Surat tersebut ditujukan kepada Kapolda Kepri dan Kepala Balai Pemantapan Kawasan Hutan (BPKH) terkait dugaan aktivitas di kawasan hutan lindung. Namun hingga akhir Oktober 2025, surat itu belum mendapat jawaban yang memadai. Kondisi serupa juga terjadi pada laporan polisi terkait intimidasi wartawan di wilayah Tanjung Uncang, yang proses hukumnya dinilai lamban dan tidak konsisten dalam penerapan pasal.
Menurut Eliaser Simanjuntak, pihaknya hanya meminta klarifikasi atas kegiatan yang diduga melanggar ketentuan dalam kawasan hutan lindung. Namun yang terjadi, dirinya justru dipanggil untuk dimintai keterangan oleh Panit Krimsus Polda Kepri.
“Kami hanya ingin mendapatkan kejelasan dan konfirmasi, bukan malah diinterogasi,” ujar Eliaser.
Lambannya respons aparat dianggap mencerminkan ketidakseriusan dalam menangani laporan publik, khususnya yang menyangkut dugaan pelanggaran lingkungan dan kebebasan pers.
Kasus intimidasi terhadap wartawan di Polsek Batu Aji pun turut disoroti. Laporan tersebut sempat menggunakan Pasal 335 KUHP tentang penghinaan, padahal pasal itu telah dibatalkan oleh Mahkamah Konstitusi. Kemudian pasal diubah menjadi Pasal 315 KUHP, dan terakhir kembali diubah ke Pasal 310 KUHP. Perubahan yang berulang ini dinilai menunjukkan lemahnya pemahaman aparat terhadap penerapan hukum yang tepat.
PW FRN Kepri juga melayangkan surat resmi kepada Kepala BPKH Wilayah XII Tanjungpinang, Toto Prabowo, S.Hut., M.Si., mengenai delapan titik koordinat yang diduga mengalami alih fungsi hutan lindung di Nongsa, Batam.

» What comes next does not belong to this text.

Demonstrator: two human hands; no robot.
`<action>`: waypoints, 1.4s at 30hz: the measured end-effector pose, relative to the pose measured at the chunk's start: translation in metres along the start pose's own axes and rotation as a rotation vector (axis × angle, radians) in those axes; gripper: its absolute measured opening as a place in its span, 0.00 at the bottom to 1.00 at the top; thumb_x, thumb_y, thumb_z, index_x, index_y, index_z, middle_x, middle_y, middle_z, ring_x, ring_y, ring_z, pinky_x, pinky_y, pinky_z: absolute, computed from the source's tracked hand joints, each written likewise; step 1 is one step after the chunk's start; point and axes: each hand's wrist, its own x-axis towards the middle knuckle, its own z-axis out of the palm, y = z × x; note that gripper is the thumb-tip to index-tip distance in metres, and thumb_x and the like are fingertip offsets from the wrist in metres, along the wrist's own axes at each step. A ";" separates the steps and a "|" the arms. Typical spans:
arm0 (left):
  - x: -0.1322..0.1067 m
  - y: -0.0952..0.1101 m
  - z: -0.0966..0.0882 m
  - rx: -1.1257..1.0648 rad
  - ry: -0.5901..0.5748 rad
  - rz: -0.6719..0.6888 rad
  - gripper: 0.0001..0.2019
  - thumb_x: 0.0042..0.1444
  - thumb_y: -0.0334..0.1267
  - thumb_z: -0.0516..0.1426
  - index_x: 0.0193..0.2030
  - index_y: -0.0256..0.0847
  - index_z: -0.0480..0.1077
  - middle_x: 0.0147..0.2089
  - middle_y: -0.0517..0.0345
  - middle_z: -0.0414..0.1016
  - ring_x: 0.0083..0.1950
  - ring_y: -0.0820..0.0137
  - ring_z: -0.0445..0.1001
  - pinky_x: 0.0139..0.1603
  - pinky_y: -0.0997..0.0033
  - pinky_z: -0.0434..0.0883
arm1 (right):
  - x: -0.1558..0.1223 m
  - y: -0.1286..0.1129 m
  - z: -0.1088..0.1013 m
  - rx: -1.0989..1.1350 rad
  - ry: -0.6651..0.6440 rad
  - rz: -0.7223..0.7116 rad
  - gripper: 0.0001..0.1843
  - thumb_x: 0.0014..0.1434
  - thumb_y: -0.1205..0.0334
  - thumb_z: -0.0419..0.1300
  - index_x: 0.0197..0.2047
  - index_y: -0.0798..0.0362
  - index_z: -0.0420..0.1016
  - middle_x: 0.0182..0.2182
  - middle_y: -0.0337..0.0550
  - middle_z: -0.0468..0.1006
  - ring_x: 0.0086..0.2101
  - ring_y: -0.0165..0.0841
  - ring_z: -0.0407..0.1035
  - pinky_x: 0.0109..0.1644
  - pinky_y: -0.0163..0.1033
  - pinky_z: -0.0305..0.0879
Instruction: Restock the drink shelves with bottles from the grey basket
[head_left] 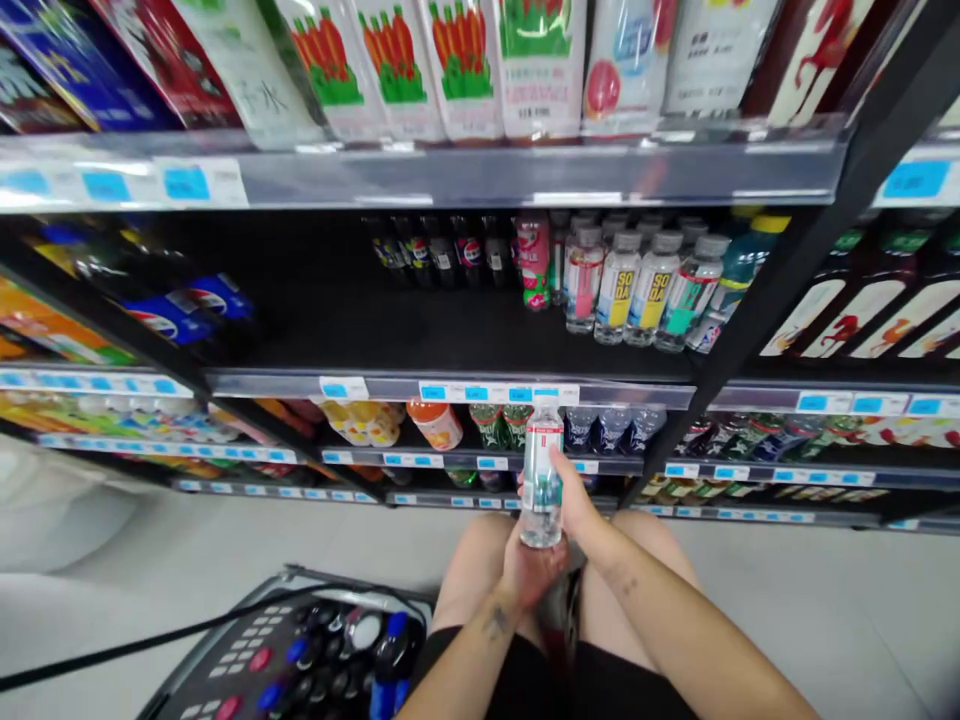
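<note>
Upright in front of the lower shelves is a clear drink bottle (541, 475) with a red-topped, pale label and a green patch. My left hand (529, 562) is closed round its base from below and behind. From the right side my right hand (574, 500) grips the same bottle, thumb across the label. Above and beyond it, on the middle shelf, stand similar clear bottles (630, 285), some labelled SODA, next to a pink bottle (533, 262).
A basket (232, 650) with many dark-capped bottles stands on the floor at lower left, a black handle across it. Cartons (397, 70) line the top shelf. Several small cola bottles (442, 250) stand far back on the middle shelf (450, 340). Large cola bottles (180, 300) are at left.
</note>
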 end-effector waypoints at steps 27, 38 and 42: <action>-0.027 0.025 -0.003 -0.028 -0.158 -0.047 0.30 0.48 0.65 0.67 0.29 0.35 0.72 0.20 0.68 0.49 0.24 0.78 0.47 0.29 0.74 0.54 | -0.011 0.001 -0.001 -0.715 -0.336 -0.400 0.33 0.55 0.54 0.72 0.58 0.51 0.63 0.47 0.44 0.75 0.43 0.36 0.73 0.45 0.38 0.71; 0.000 0.013 0.015 -0.123 -0.185 -0.137 0.36 0.52 0.65 0.66 0.51 0.31 0.75 0.32 0.57 0.68 0.36 0.69 0.67 0.38 0.73 0.63 | -0.023 -0.123 0.038 -1.372 -0.127 -1.608 0.17 0.69 0.57 0.63 0.60 0.46 0.76 0.55 0.49 0.76 0.57 0.42 0.72 0.60 0.48 0.74; 0.007 0.005 0.013 -0.124 -0.161 -0.149 0.34 0.55 0.63 0.66 0.51 0.30 0.76 0.32 0.56 0.69 0.37 0.69 0.69 0.41 0.72 0.65 | -0.022 -0.187 0.073 -1.338 0.038 -1.654 0.19 0.67 0.62 0.64 0.60 0.44 0.76 0.50 0.47 0.73 0.51 0.40 0.71 0.58 0.49 0.74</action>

Menanggapi hal itu, BPKH menyampaikan bahwa berdasarkan telaahan peta kawasan hutan hingga tahun 2020 dan keputusan Menteri LHK tahun 2024, dari delapan titik koordinat yang dimaksud, satu berada di kawasan hutan lindung, enam berada di hutan produksi yang dapat dikonversi (HPK), dan satu titik berada di area penggunaan lain (APL).
Namun, hasil verifikasi lapangan oleh PW FRN Kepri menunjukkan bahwa seluruh titik koordinat tersebut sebelumnya masih berstatus hijau (hutan lindung) berdasarkan data pengambilan pada 16 September 2025. Hal ini memunculkan pertanyaan publik mengenai siapa pihak yang mengubah status kawasan tersebut.
Eliaser kemudian menanyakan kepada Kepala BPKH terkait dokumen resmi perubahan status kawasan hutan tersebut melalui pesan singkat, namun hingga berita ini diterbitkan belum ada tanggapan.
“Jika memang ada perubahan peta, kami hanya meminta bukti berupa SK atau berita acara perubahan,” ujarnya.
Situasi ini kini tengah mendapat perhatian serius dari Ketua Umum DPP FRN, Agus Flores, yang dijadwalkan melakukan kunjungan kerja (kunker) ke Batam guna menindaklanjuti laporan dan memastikan jalannya komunikasi antara wartawan, aparat, serta instansi terkait berjalan sesuai koridor hukum dan transparansi publik.